> _Information shown_
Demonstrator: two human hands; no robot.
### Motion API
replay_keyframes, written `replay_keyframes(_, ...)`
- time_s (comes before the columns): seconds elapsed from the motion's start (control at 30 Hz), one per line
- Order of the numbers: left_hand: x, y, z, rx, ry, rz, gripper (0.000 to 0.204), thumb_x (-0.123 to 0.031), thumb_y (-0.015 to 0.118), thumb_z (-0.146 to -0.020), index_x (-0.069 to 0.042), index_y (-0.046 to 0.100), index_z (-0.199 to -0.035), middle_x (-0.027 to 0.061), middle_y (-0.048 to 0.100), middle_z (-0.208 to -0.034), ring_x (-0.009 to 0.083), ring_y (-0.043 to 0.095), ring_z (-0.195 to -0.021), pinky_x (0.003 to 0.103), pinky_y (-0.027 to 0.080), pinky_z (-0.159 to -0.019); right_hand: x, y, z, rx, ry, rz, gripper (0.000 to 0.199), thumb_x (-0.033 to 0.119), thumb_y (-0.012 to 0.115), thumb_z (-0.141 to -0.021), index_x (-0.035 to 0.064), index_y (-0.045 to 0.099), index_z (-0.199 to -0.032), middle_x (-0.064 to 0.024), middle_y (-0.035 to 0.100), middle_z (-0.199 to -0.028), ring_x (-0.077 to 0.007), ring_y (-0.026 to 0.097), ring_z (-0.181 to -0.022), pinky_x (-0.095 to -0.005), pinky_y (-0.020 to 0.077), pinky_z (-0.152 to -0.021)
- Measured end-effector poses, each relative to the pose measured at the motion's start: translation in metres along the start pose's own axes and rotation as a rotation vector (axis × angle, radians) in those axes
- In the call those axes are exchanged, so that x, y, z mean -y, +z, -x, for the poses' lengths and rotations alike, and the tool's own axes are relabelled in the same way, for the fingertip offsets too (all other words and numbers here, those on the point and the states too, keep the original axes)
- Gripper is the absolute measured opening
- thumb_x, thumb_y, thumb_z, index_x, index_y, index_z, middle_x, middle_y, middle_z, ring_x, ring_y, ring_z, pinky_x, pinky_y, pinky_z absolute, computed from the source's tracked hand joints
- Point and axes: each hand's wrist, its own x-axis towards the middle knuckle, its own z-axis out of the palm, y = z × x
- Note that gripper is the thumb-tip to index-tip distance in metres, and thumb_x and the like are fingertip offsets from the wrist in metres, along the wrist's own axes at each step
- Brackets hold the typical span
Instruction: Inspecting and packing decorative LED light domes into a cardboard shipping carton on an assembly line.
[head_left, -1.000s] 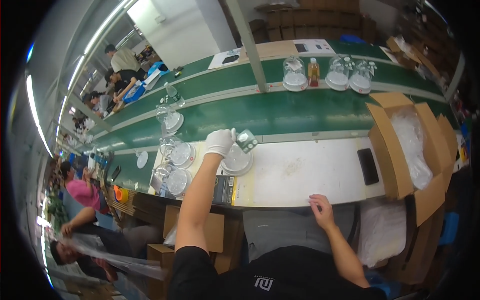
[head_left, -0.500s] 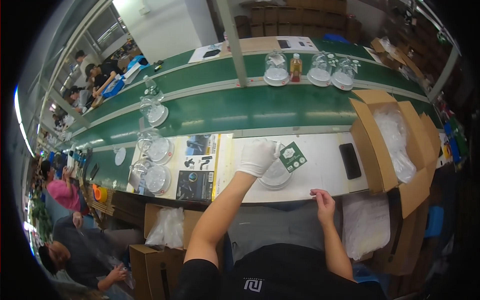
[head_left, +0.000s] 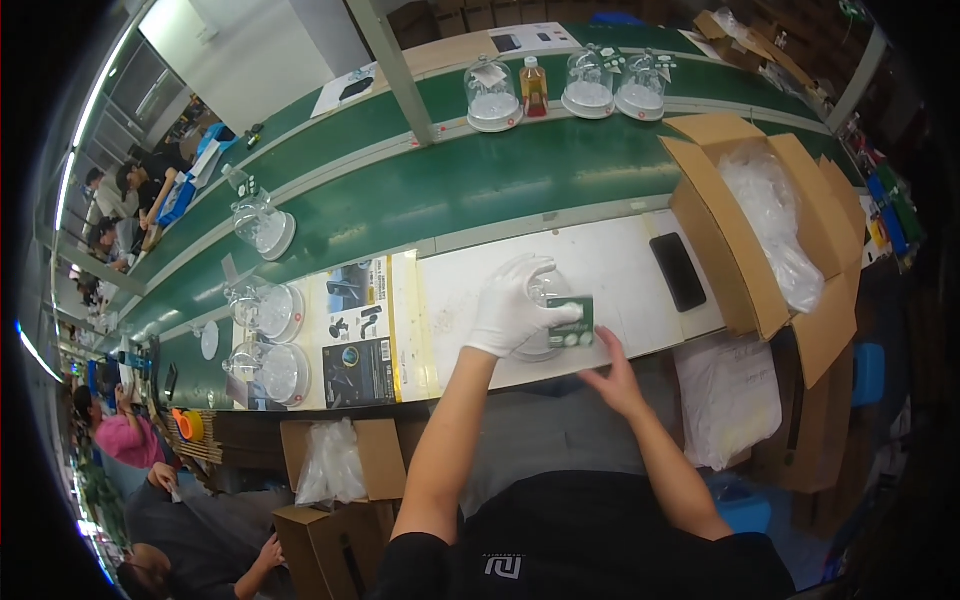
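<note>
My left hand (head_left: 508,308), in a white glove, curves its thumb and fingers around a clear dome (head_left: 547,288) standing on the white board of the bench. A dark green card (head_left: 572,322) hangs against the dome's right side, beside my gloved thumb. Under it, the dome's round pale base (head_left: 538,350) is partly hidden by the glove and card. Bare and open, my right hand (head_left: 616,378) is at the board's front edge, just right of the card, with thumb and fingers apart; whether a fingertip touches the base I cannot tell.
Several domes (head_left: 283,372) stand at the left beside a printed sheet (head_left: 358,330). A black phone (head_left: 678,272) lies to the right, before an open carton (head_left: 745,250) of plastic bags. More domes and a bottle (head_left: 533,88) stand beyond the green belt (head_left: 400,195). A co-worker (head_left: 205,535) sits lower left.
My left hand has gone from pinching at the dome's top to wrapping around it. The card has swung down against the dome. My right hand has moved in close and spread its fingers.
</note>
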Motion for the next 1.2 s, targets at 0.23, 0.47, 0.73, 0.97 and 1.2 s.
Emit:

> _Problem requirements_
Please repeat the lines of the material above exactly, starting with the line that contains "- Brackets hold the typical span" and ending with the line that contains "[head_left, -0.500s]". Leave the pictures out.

> _Answer_
- Brackets hold the typical span
Instruction: Inspecting and packing decorative LED light domes into a cardboard shipping carton on an assembly line.
[head_left, -1.000s] 
[head_left, -0.500s] 

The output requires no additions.